EGFR Mutations, ROS1, and ALK Rearrangements in Iranian Non-Small Cell Lung Cancer Patients

Abstract

Background: Driver mutations, particularly in the epidermal growth factor receptor (EGFR), anaplastic lymphoma kinase (ALK), and ROS1 genes, are prevalent in non-small cell lung cancer (NSCLC) and significantly influence patient outcomes. These mutations have become crucial biomarkers for targeted therapy, guiding treatment decisions and improving patient survival. Our study aims to evaluate the prevalence of EGFR mutations, ALK, and ROS1 gene rearrangements in a cohort of Iranian NSCLC patients and to investigate their association with patient characteristics.

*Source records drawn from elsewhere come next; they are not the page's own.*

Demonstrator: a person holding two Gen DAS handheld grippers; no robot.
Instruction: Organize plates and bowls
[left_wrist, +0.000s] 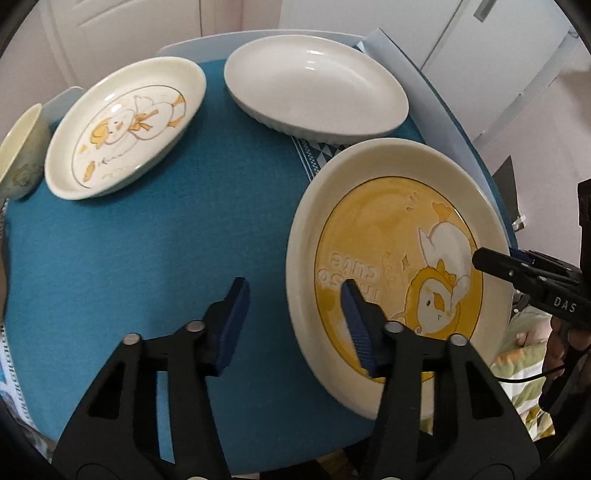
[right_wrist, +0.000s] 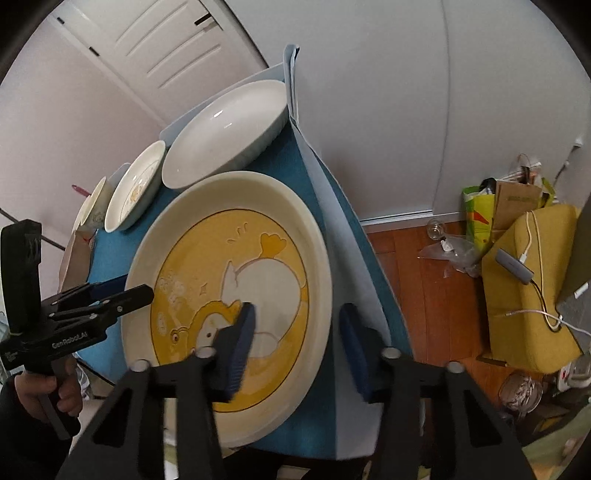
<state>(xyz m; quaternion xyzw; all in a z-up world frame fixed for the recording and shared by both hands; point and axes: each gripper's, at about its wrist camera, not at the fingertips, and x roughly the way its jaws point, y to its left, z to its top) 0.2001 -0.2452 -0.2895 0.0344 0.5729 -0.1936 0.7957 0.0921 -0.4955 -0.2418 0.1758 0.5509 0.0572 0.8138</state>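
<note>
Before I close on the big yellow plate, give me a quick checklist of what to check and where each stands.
1. Right tongs open, straddling the yellow plate rim: ok.
2. Left tongs open astride the plate's opposite rim: ok.
3. Fingers touching the rim yet: cannot tell.
4. Plate fully on the blue cloth: not ok, its near edge overhangs the table edge.
5. Plate is empty, nothing on it to slide off: ok.
6. White oval dish apart from the yellow plate: cannot tell; in both views the plate's far rim overlaps it.
</note>
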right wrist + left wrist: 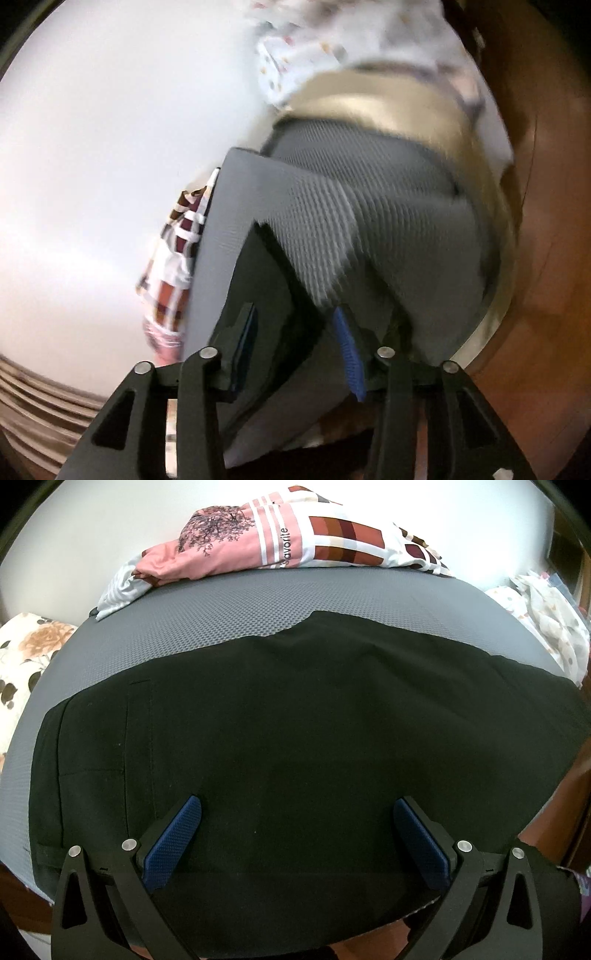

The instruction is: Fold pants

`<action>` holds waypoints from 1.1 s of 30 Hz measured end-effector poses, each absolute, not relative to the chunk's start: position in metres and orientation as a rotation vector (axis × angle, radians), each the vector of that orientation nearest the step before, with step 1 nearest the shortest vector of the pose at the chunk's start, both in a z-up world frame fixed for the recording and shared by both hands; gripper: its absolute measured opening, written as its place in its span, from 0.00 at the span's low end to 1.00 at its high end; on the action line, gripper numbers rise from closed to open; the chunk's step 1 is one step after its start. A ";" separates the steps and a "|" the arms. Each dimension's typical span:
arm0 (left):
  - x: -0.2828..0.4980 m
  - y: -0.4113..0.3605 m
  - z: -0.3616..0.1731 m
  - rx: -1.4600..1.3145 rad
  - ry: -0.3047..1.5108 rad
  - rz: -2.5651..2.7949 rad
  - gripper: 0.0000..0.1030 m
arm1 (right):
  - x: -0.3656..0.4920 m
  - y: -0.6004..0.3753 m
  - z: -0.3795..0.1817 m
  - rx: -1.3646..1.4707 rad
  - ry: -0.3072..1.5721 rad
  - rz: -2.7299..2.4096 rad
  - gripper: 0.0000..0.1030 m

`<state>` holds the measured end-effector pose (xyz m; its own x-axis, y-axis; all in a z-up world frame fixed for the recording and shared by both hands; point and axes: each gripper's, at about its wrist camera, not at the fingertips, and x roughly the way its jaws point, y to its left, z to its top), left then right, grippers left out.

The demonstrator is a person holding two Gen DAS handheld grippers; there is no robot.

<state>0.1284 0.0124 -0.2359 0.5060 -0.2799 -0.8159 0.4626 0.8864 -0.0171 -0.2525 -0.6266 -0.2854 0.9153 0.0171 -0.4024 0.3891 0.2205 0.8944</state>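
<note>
Black pants (295,720) lie flat across a grey textured mat (207,620), waistband with a belt loop at the left. My left gripper (297,808) hovers open over the near part of the pants, blue pads (173,843) wide apart, nothing between them. In the blurred, tilted right wrist view, my right gripper (295,332) is open, with the end of the black pants (273,280) between its blue pads (349,354) at the mat's (388,229) edge. I cannot tell whether the pads touch the cloth.
A pink and brown patterned cloth pile (280,542) lies at the far edge of the mat. Floral bedding (26,650) sits at left, dotted white cloth (546,627) at right. A wooden surface (546,258) lies beyond the mat at right.
</note>
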 end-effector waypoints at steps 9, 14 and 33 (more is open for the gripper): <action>0.129 0.014 -0.235 0.213 0.939 -0.450 1.00 | -0.231 -0.609 -0.275 1.303 0.398 -0.229 0.14; 0.129 0.015 -0.235 0.216 0.939 -0.453 1.00 | -0.226 -0.603 -0.253 1.225 0.377 -0.203 0.14; 0.129 0.016 -0.235 0.218 0.939 -0.451 1.00 | -0.193 -0.605 -0.247 1.223 0.447 -0.260 0.12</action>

Materials and Methods: Tissue samples from patients diagnosed with non-small cell lung cancer (NSCLC) were subjected to molecular analysis. EGFR mutations, ALK, and ROS1 gene rearrangements were assessed. Additionally, the correlation between these genetic alterations and patient demographics, including age and gender, was explored. Results: Driver mutations or rearrangements were detected in approximately one-third of NSCLC cases. EGFR mutations were the most common, occurring in 22.44% of patients. ALK and ROS1 rearrangements were identified in 8.18% and 2.11% of patients, respectively. The EGFR mutation frequency in patients younger than 36 years was 16%. In contrast, the mutation frequency in older patient cohorts ranged from 11% to 15%. Among EGFR mutations, exon 19 deletions (13.35%) and L858R point mutations (6.81%) were the most prevalent. Notably, exon 19 deletions were more frequent in female patients (27.92%) compared to male patients (9.90%). Conclusion: EGFR mutations were more prevalent than ALK and ROS1 rearrangements in our cohort. Exon 19 deletions and L858R point mutations were the most common EGFR mutations, with a higher frequency observed in female patients. These mutations are frequently associated with lung adenocarcinoma.